TASK OBJECTIVE -> All records below are to be set down precisely as written, excluding pictures.

=== EXTRACTED DATA ===

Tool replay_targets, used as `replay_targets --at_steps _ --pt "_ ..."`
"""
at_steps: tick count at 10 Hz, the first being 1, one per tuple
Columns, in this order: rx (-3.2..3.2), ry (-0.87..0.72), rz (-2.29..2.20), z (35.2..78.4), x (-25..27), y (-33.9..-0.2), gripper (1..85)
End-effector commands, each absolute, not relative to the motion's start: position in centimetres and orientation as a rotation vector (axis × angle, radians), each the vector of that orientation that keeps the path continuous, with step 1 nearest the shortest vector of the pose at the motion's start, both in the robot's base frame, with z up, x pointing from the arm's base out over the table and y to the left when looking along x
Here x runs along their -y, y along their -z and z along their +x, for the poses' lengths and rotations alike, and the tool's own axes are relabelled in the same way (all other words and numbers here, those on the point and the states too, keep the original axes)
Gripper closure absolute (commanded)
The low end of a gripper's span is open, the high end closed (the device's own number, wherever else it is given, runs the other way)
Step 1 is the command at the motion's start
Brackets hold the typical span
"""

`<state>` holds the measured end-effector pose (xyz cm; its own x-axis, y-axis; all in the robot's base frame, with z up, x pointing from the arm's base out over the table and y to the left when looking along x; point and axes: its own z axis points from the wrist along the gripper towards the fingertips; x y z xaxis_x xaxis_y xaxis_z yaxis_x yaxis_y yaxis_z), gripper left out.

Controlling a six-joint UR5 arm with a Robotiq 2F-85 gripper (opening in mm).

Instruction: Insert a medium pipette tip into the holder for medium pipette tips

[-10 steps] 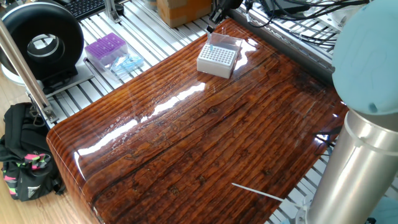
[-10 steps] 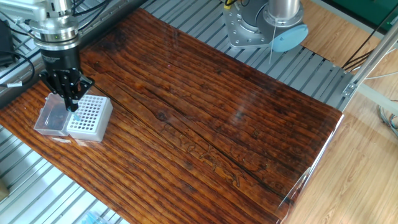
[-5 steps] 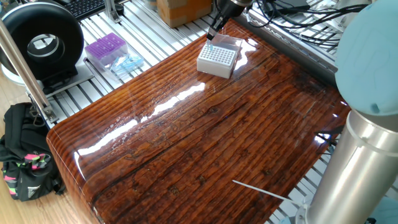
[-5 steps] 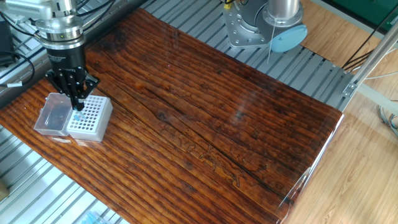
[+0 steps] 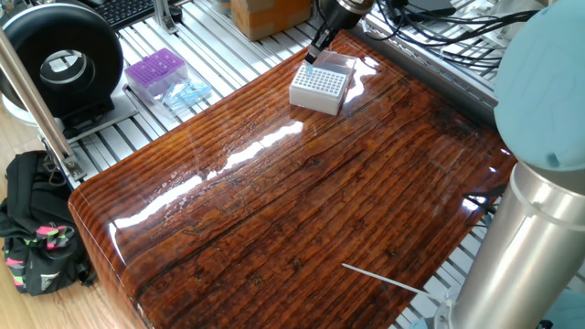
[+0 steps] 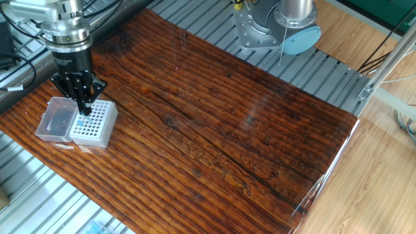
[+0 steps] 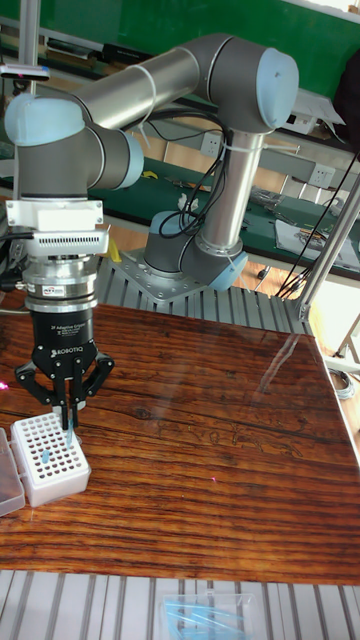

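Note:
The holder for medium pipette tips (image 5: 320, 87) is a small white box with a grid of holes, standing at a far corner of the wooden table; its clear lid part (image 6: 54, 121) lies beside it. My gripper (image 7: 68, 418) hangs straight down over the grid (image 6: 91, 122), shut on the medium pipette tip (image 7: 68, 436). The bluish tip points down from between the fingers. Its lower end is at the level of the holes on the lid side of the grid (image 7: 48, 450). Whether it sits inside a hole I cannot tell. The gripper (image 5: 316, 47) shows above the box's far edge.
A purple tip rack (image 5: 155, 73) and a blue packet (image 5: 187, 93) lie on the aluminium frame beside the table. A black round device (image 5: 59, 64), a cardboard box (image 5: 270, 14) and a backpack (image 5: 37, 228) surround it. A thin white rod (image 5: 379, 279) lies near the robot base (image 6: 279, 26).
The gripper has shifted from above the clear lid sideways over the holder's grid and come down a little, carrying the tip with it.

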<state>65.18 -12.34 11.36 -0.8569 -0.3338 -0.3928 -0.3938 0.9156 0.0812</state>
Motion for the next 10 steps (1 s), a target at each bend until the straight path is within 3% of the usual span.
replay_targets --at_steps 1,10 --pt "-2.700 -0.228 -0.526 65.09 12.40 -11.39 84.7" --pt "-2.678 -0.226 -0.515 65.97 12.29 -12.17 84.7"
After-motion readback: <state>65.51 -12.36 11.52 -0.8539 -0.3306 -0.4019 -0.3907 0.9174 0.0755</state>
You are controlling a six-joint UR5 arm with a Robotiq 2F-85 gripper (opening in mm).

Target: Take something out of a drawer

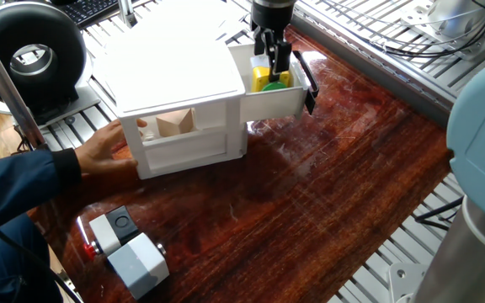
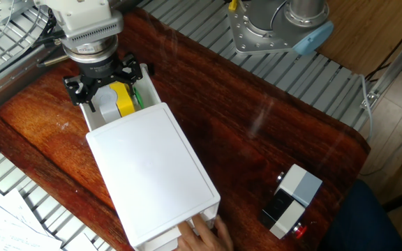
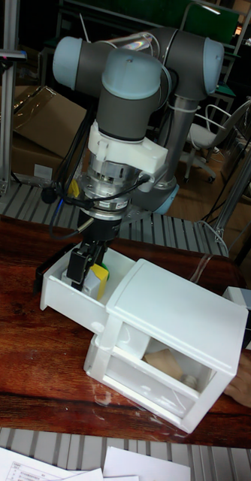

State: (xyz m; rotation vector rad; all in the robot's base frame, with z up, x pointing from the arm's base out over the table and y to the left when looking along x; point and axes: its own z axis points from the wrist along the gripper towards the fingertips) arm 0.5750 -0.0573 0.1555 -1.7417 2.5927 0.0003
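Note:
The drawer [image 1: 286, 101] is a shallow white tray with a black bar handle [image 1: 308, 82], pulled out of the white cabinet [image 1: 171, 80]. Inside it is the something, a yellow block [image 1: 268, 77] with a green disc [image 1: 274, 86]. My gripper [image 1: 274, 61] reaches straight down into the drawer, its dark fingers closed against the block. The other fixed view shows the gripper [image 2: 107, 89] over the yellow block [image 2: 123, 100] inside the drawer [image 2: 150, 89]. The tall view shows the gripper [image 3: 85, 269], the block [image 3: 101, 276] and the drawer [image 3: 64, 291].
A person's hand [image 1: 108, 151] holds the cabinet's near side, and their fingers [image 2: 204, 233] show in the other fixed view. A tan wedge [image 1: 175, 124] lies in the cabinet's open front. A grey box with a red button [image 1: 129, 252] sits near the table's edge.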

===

RESULT OF THE TASK ->
Tool replay_targets, used as `replay_targets --at_steps _ --pt "_ ..."`
"""
at_steps: tick count at 10 Hz, the first being 1, one per tuple
Columns, in this order: rx (-3.2..3.2), ry (-0.87..0.72), rz (-2.29..2.20), z (35.2..78.4), x (-25..27), y (-33.9..-0.2), gripper (1..85)
End-effector commands, each absolute, not relative to the motion's start: position in centimetres and orientation as a rotation vector (axis × angle, radians), each the vector of that orientation that keeps the path continuous, with step 1 nearest the shortest vector of the pose at the motion's start, both in the robot's base frame, with z up, x pointing from the arm's base out over the table and y to the left when looking along x
Here x runs along their -y, y along their -z and z along their +x, for the poses' lengths and rotations alike, and the tool's own axes are relabelled in the same way (all other words and numbers here, those on the point and the states too, keep the original axes)
Gripper closure absolute (commanded)
The low end of a gripper's span is open, the high end closed (the device's own number, wherever else it is given, runs the other way)
Step 1 is the command at the motion's start
Brackets hold the typical span
"""

`<state>` holds the measured end-effector pose (xyz cm; its own x-axis, y-axis; all in the robot's base frame, with z up, x pointing from the arm's base out over the table and y to the left when looking along x; point and axes: its own z axis points from the wrist along the gripper towards the fingertips; x y z xaxis_x xaxis_y xaxis_z yaxis_x yaxis_y yaxis_z), gripper left out.

Controlling a six-joint UR5 arm with a Robotiq 2F-85 gripper (opening in mm).

Instruction: Insert a medium pipette tip into the holder for medium pipette tips

[-10 steps] 
[-10 steps] 
[-5 steps] 
[-5 steps] 
[+0 steps] 
[+0 steps] 
[+0 steps] 

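Note:
The holder for medium pipette tips (image 5: 320, 87) is a small white box with a grid of holes, standing at a far corner of the wooden table; its clear lid part (image 6: 54, 121) lies beside it. My gripper (image 7: 68, 418) hangs straight down over the grid (image 6: 91, 122), shut on the medium pipette tip (image 7: 68, 436). The bluish tip points down from between the fingers. Its lower end is at the level of the holes on the lid side of the grid (image 7: 48, 450). Whether it sits inside a hole I cannot tell. The gripper (image 5: 316, 47) shows above the box's far edge.
A purple tip rack (image 5: 155, 73) and a blue packet (image 5: 187, 93) lie on the aluminium frame beside the table. A black round device (image 5: 59, 64), a cardboard box (image 5: 270, 14) and a backpack (image 5: 37, 228) surround it. A thin white rod (image 5: 379, 279) lies near the robot base (image 6: 279, 26).
The gripper has shifted from above the clear lid sideways over the holder's grid and come down a little, carrying the tip with it.
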
<state>65.18 -12.34 11.36 -0.8569 -0.3338 -0.3928 -0.3938 0.9156 0.0812</state>
Motion for the next 10 steps (1 s), a target at each bend until the straight path is within 3% of the usual span.
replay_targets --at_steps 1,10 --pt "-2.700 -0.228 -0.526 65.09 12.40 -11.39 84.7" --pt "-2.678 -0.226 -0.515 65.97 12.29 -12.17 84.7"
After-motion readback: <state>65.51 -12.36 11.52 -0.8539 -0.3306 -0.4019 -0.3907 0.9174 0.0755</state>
You are controlling a six-joint UR5 arm with a Robotiq 2F-85 gripper (opening in mm).

Target: Take something out of a drawer


State: (xyz m; rotation vector rad; all in the robot's base frame, with z up, x pointing from the arm's base out over the table and y to the left when looking along x; point and axes: its own z axis points from the wrist along the gripper towards the fingertips) arm 0.5750 -0.0573 0.1555 -1.7417 2.5927 0.0003
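Note:
The drawer [image 1: 286, 101] is a shallow white tray with a black bar handle [image 1: 308, 82], pulled out of the white cabinet [image 1: 171, 80]. Inside it is the something, a yellow block [image 1: 268, 77] with a green disc [image 1: 274, 86]. My gripper [image 1: 274, 61] reaches straight down into the drawer, its dark fingers closed against the block. The other fixed view shows the gripper [image 2: 107, 89] over the yellow block [image 2: 123, 100] inside the drawer [image 2: 150, 89]. The tall view shows the gripper [image 3: 85, 269], the block [image 3: 101, 276] and the drawer [image 3: 64, 291].
A person's hand [image 1: 108, 151] holds the cabinet's near side, and their fingers [image 2: 204, 233] show in the other fixed view. A tan wedge [image 1: 175, 124] lies in the cabinet's open front. A grey box with a red button [image 1: 129, 252] sits near the table's edge.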

That completes the response.